SynapseML icon indicating copy to clipboard operation
SynapseML copied to clipboard

What SHA used to produce the 1.0.0-rc1 JAR?

Open DCameronMauch opened this issue 3 years ago • 21 comments

We are currently using "com.microsoft.ml.spark" %% "mmlspark" % "1.0.0-rc1", which we are getting from https://mmlspark.azureedge.net/maven.

I am want to update this version to be compatible with Spark 3 as all our models were trained with this version.

I did that using the SHA of the commit first tagged with 1.0.0-rc1. But that appears to be not the one the JAR was actually build with. Our spark jobs are failing trying to find com.microsoft.ml.spark.lightgbm.LightGBMClassificationModel$$typecreator8$1. When I look in the JAR file I produced, there is no typecreator8. Only upto 7.

Can you please tell me which commit SHA was used to generate the 1.0.0-rc1 JAR?

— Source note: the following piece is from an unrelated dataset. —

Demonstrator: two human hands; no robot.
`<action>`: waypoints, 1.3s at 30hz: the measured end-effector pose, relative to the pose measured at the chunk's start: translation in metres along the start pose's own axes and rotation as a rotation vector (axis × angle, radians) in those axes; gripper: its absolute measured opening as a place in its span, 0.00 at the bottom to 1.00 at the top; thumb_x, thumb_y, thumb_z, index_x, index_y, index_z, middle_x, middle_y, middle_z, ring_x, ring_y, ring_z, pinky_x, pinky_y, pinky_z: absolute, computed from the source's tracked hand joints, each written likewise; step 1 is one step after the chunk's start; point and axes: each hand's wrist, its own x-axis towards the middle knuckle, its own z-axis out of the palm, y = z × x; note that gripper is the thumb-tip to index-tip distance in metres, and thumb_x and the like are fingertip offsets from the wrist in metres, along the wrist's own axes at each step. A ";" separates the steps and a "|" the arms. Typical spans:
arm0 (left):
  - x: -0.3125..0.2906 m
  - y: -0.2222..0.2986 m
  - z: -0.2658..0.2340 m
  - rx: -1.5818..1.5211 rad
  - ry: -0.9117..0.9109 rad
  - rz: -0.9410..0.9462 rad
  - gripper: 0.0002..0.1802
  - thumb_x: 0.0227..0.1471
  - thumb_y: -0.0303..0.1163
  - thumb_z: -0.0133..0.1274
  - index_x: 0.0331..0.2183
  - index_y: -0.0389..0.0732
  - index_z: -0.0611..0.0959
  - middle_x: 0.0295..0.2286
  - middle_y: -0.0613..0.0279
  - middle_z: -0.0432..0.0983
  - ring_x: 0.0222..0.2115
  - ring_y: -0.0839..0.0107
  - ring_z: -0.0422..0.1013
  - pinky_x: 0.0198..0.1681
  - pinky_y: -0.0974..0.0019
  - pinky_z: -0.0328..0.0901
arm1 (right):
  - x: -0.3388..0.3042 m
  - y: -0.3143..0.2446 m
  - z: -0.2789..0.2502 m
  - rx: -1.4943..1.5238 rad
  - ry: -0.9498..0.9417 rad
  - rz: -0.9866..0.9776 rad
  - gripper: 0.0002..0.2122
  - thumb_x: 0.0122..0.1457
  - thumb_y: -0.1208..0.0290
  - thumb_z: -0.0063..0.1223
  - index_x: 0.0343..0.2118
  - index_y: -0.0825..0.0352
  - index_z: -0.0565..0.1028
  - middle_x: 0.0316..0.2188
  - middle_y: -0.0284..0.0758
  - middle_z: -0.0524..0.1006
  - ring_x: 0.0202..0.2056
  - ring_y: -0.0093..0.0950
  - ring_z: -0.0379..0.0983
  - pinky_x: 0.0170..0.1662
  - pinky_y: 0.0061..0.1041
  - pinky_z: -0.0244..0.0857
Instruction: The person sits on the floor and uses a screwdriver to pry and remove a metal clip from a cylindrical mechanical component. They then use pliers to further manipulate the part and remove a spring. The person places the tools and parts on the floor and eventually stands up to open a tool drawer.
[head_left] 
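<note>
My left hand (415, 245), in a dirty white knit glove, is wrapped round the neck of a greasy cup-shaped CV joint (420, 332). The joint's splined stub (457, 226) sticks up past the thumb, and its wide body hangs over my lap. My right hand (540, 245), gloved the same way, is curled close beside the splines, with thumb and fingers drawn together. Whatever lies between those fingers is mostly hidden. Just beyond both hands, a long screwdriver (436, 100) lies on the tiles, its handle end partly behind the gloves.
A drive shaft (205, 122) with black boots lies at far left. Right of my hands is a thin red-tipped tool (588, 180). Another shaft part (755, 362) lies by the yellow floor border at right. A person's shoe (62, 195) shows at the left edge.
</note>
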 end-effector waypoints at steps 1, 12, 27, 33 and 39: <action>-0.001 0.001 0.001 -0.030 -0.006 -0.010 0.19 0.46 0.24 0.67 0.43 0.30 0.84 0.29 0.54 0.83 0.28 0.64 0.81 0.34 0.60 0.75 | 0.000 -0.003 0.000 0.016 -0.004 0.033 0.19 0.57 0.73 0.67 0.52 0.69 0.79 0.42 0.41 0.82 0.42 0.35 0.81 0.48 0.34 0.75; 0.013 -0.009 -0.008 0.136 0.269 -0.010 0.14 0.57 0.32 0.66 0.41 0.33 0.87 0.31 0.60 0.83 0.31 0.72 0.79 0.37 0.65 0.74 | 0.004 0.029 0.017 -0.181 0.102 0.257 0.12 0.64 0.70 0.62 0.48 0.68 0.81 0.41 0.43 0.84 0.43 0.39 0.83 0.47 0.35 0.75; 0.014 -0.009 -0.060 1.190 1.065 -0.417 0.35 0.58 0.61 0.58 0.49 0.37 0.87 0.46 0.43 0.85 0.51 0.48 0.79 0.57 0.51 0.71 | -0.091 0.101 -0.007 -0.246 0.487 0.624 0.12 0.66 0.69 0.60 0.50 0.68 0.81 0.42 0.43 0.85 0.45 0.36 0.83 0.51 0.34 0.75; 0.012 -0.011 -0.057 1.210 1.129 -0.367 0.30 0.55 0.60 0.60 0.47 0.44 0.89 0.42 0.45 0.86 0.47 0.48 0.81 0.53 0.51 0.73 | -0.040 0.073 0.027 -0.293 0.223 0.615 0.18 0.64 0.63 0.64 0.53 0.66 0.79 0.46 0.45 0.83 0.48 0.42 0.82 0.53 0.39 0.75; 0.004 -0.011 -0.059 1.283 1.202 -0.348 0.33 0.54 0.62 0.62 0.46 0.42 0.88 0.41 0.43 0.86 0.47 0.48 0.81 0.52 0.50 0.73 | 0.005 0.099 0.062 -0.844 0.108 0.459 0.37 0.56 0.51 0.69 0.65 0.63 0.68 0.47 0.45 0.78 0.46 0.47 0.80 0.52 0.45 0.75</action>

I also looked in the JAR file we downloaded from that repo. Couldn't find anything in there to tell me either. The manifest file doesn't have that information.

AB#1190579

DCameronMauch avatar May 21 '21 15:05 DCameronMauch

👋 Thanks for opening your first issue here! If you're reporting a 🐞 bug, please make sure you include steps to reproduce it.

welcome[bot] avatar May 21 '21 15:05 welcome[bot]

@mhamilton723 may know the exact commit since he does the releases. "I am want to update this version to be compatible with Spark 3 as all our models were trained with this version." latest master supports spark 3. Would it be possible to upgrade to latest master and retrain or use the older models? Specifically for lightgbm you can save the native file and reload it in a lightgbm model using saveNativeModel/loadNativeModel.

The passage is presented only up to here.